Une société actionnaire avait cessé de régler les charges de jouissance prévues par les statuts et le règlement intérieur de la société gestionnaire du port.
La société créancière a alors assigné sa débitrice en référé pour obtenir le paiement provisionnel des sommes dues, ce que la débitrice a contesté.
La question de droit portait sur l’existence d’une contestation sérieuse faisant obstacle à la provision et sur l’octroi de délais de paiement.
Le juge des référés a fait droit à la demande de provision et a rejeté la demande de délais de paiement.
L’absence de contestation sérieuse justifie l’octroi d’une provision.
Le juge des référés a estimé que la créance n’était pas sérieusement contestable, car la débitrice ne démontrait pas l’existence d’une contestation réelle.
Il a relevé que les appels de fonds étaient « raisonnablement étayés quant à l’origine des charges, au lot concerné et au montant dû » (Motifs).
La simple affirmation d’un défaut de justification ne suffit pas à caractériser une contestation sérieuse, selon le tribunal.
La valeur de cette solution est de rappeler que la provision en référé ne requiert qu’une créance non sérieusement contestable.
Sa portée est de limiter les moyens dilatoires des débiteurs qui invoquent un simple manque de pièces sans le démontrer.
Le rejet des délais de paiement faute de preuve de la situation financière.
Le juge a refusé d’accorder un échelonnement de la dette à la société débitrice, faute d’éléments comptables suffisants.
Il a constaté que la débitrice n’avait « pas jugé utile d’étayer avec précision sa situation comptable » (Motifs).

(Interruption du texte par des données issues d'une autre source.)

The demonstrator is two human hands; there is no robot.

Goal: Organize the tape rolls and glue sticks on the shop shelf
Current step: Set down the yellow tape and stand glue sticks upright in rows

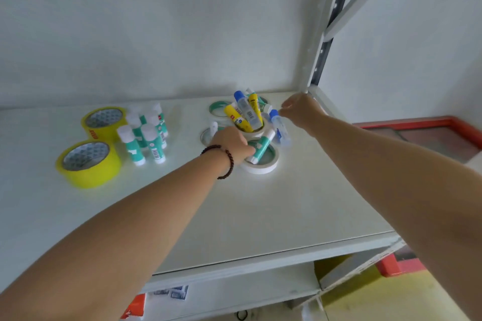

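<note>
On the white shelf lies a jumble of glue sticks and tape rolls. My left hand, with a bead bracelet at the wrist, grips a green-and-white glue stick lying across a white tape roll. My right hand pinches the blue cap of a clear glue stick beside it. Yellow and blue-capped glue sticks stand inside another white roll. Two yellow tape rolls and several upright green glue sticks stand at the left.
Thin green tape rings lie behind the jumble. A metal shelf upright rises at the back right corner. A lower shelf holds small packets. A red-framed surface lies to the right.
</note>
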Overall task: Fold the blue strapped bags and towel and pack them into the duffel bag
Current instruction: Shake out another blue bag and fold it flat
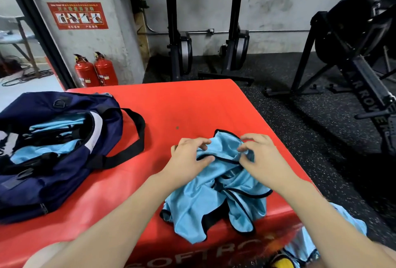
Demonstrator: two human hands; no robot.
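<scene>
Both hands are working the crumpled blue bag (216, 199) lying at the near edge of the red table (192, 104). The left hand (188, 156) and right hand (260, 158) are each pinching its black-trimmed top edge, grip closed on fabric, probably to spread it flat for folding. The duffel (53, 160) is sitting open to the left, ready for packing.

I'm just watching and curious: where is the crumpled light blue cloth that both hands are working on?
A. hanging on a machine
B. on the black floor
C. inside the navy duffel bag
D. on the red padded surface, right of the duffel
D: the light blue cloth lies on the red padded surface, with the left hand and right hand gripping its top edge, right of the open duffel bag.
</scene>
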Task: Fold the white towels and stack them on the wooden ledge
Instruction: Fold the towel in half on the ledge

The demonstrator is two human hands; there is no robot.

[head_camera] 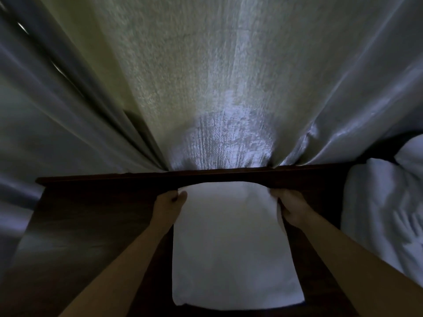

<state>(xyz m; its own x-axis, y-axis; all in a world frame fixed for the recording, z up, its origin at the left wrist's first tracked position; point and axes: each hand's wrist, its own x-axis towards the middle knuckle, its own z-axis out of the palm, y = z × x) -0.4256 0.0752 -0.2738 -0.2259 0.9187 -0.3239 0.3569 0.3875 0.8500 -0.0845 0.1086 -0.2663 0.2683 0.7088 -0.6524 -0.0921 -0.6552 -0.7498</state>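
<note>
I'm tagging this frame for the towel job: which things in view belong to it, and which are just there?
Job: white towel; wooden ledge; left hand and right hand, each gripping a far corner.
Just there: curtains; white bedding at right.

Likely a bedroom or hotel room, dimly lit. Long satin-sheened curtains (57, 124) hanging either side of a pale woven drape (206, 88), backlit as if by a window. Below, a dark wooden ledge (96, 216). Rumpled white bedding (389, 213) heaped at the right edge.
</note>
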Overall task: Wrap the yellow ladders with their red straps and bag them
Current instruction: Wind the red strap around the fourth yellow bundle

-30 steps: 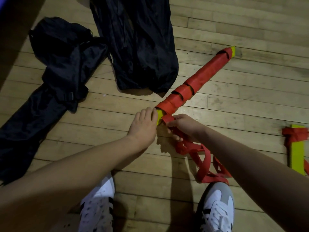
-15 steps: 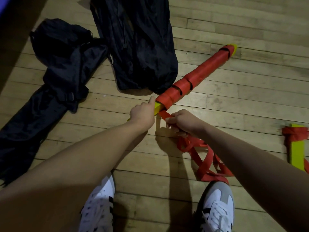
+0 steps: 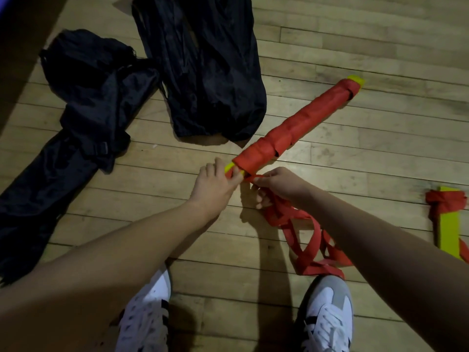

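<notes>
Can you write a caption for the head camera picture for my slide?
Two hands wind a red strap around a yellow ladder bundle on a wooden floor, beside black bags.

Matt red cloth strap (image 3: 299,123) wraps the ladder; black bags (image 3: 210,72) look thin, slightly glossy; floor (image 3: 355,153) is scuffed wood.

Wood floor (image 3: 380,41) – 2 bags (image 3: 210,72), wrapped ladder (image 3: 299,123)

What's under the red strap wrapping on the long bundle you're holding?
Yellow ladder pieces show only at the ends of the wrapped bundle: the far tip and beside the left hand. The rest is covered by strap, so their number can't be seen.
</notes>
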A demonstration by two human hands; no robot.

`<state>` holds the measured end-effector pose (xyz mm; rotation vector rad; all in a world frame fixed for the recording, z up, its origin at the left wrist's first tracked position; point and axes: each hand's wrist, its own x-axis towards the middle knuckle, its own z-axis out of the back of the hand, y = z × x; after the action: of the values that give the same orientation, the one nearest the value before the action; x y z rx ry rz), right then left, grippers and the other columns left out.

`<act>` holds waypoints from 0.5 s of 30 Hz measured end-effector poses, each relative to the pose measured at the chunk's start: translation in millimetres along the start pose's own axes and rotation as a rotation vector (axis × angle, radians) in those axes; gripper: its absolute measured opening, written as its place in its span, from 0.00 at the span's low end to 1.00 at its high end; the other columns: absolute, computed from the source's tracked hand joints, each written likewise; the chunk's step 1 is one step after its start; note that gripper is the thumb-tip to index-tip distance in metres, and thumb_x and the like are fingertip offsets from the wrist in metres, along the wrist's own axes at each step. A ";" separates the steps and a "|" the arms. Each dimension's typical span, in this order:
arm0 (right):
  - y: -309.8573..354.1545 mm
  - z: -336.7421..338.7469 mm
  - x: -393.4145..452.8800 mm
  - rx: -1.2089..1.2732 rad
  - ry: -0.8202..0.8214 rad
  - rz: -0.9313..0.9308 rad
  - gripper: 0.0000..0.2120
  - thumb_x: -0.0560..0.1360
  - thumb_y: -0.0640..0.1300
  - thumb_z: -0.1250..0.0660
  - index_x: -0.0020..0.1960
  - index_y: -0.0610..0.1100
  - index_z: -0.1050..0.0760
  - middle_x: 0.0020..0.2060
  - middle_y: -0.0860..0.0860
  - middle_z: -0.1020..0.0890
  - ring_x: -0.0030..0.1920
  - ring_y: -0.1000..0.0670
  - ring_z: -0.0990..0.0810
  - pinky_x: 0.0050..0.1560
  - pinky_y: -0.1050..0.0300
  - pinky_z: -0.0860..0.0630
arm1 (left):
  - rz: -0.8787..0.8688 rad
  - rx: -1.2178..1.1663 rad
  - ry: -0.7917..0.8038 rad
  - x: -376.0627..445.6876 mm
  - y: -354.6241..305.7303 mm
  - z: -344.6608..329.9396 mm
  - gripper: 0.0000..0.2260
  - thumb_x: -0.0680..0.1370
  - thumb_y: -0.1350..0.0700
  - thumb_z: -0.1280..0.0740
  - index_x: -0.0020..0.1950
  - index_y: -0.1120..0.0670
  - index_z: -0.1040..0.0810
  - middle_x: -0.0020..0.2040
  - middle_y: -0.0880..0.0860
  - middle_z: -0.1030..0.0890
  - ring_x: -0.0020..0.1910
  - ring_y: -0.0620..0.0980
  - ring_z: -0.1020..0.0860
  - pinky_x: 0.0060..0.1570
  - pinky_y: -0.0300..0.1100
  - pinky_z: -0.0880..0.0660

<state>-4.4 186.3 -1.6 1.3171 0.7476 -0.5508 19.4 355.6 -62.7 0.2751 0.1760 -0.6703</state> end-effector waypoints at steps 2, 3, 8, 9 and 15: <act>-3.8 -0.7 -2.5 -0.005 -0.001 -0.009 0.08 0.81 0.39 0.39 0.49 0.33 0.27 0.26 0.45 0.21 0.25 0.50 0.20 0.29 0.61 0.22 | 0.021 -0.121 0.073 -11.8 -10.6 2.3 0.24 0.81 0.53 0.43 0.74 0.51 0.50 0.71 0.67 0.42 0.63 0.64 0.31 0.62 0.53 0.32; -4.8 -1.1 -3.6 -0.004 -0.001 -0.009 0.08 0.81 0.39 0.39 0.48 0.34 0.27 0.26 0.45 0.21 0.25 0.50 0.20 0.29 0.62 0.22 | 0.062 -0.176 0.082 -13.6 -14.0 6.5 0.26 0.80 0.55 0.41 0.74 0.49 0.50 0.70 0.66 0.40 0.63 0.63 0.31 0.61 0.52 0.31; -4.1 0.6 -3.6 -0.087 0.046 -0.012 0.07 0.78 0.39 0.35 0.44 0.36 0.26 0.29 0.44 0.21 0.26 0.49 0.21 0.31 0.60 0.22 | 0.202 -0.388 0.117 -7.1 -9.1 25.1 0.28 0.77 0.59 0.36 0.73 0.50 0.46 0.59 0.59 0.29 0.56 0.59 0.26 0.45 0.47 0.29; -3.5 2.0 -4.2 -0.152 0.068 -0.024 0.07 0.78 0.39 0.34 0.43 0.36 0.25 0.28 0.44 0.20 0.26 0.49 0.21 0.32 0.60 0.22 | 0.237 -0.416 0.110 -4.5 -5.7 27.1 0.28 0.77 0.59 0.35 0.72 0.52 0.46 0.58 0.58 0.28 0.55 0.58 0.26 0.43 0.47 0.30; 2.8 7.9 -3.5 -0.286 0.165 -0.004 0.08 0.74 0.41 0.29 0.39 0.40 0.24 0.28 0.46 0.18 0.27 0.50 0.20 0.36 0.61 0.22 | 0.297 -0.372 0.138 10.1 14.0 36.8 0.30 0.76 0.60 0.34 0.74 0.58 0.45 0.63 0.60 0.30 0.60 0.58 0.29 0.50 0.48 0.28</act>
<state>-3.2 178.9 3.5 1.1025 0.9294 -0.3260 38.7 348.8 -27.6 -0.0127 0.3792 -0.3137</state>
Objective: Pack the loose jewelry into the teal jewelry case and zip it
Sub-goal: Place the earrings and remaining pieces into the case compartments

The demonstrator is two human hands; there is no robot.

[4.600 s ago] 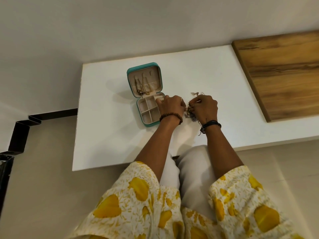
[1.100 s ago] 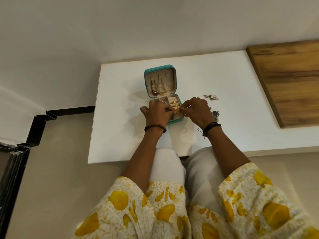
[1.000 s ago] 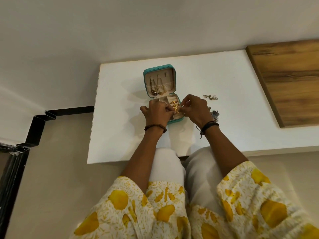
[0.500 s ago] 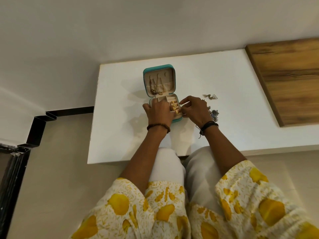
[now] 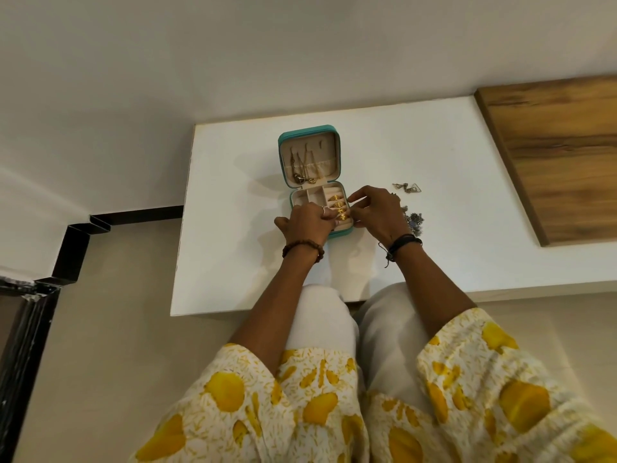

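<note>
The teal jewelry case [image 5: 338, 147] lies open on the white table [image 5: 233, 262], with chains hanging inside its lid. Three gold rings [image 5: 336, 204] sit in the ring rolls on the base's right side. My left hand [image 5: 307, 225] covers the base's near left part, and its curled fingertips pinch the nearest ring. My right hand [image 5: 377, 212] comes in from the case's right wall; its curled fingertips meet that same ring, with the index finger raised. Loose earrings [image 5: 405, 187] and a dark beaded piece [image 5: 414, 222] lie to the right.
A wooden board [image 5: 561, 155] lies on the table's right part. The wall runs behind the table, and its near edge is above my knees. A black frame [image 5: 76, 242] stands on the floor at the left.
Both hands came from the loose pile to the case's ring rolls. In the last second my left hand slid a little right over the base and my right index finger lifted.
</note>
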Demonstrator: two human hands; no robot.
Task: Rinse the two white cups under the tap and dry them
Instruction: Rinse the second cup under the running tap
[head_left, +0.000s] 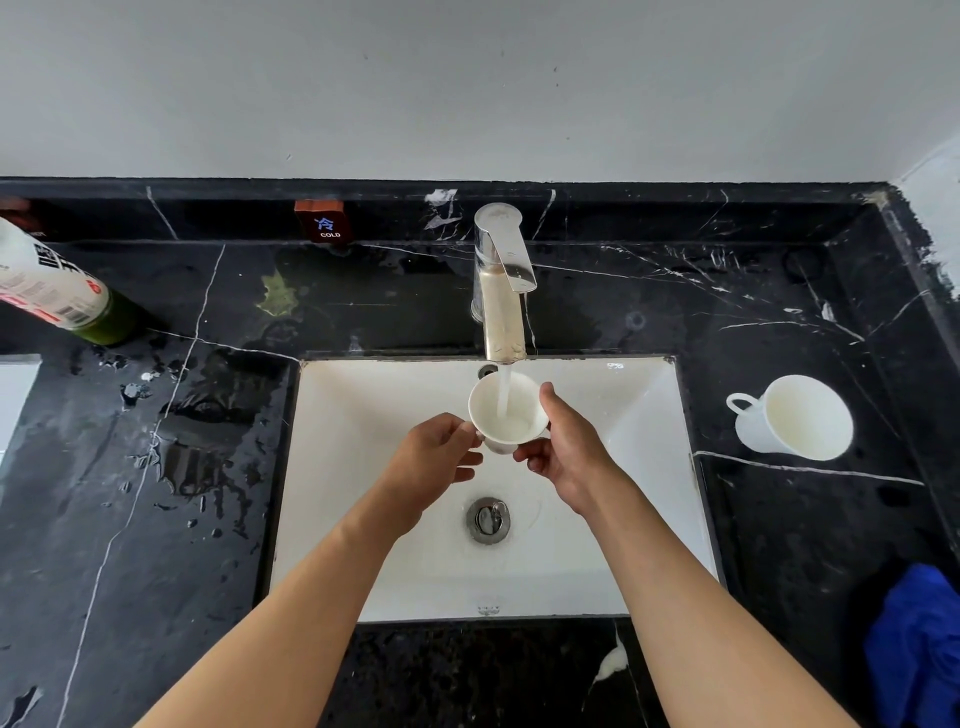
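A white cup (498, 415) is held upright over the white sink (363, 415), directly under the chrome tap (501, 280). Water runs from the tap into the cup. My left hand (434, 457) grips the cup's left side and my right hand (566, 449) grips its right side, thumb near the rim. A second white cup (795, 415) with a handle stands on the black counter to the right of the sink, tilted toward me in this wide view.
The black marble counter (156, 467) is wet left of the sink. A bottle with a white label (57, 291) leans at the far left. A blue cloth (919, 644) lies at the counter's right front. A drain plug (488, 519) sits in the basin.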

Le tribunal a souligné que la débitrice était tenue de produire une situation semestrielle dans le cadre de son plan de redressement.
La valeur de cette décision est de conditionner l’octroi de délais à une démonstration rigoureuse de la situation financière.
Sa portée est d’inciter les sociétés sous plan à justifier leurs difficultés de trésorerie par des documents comptables probants.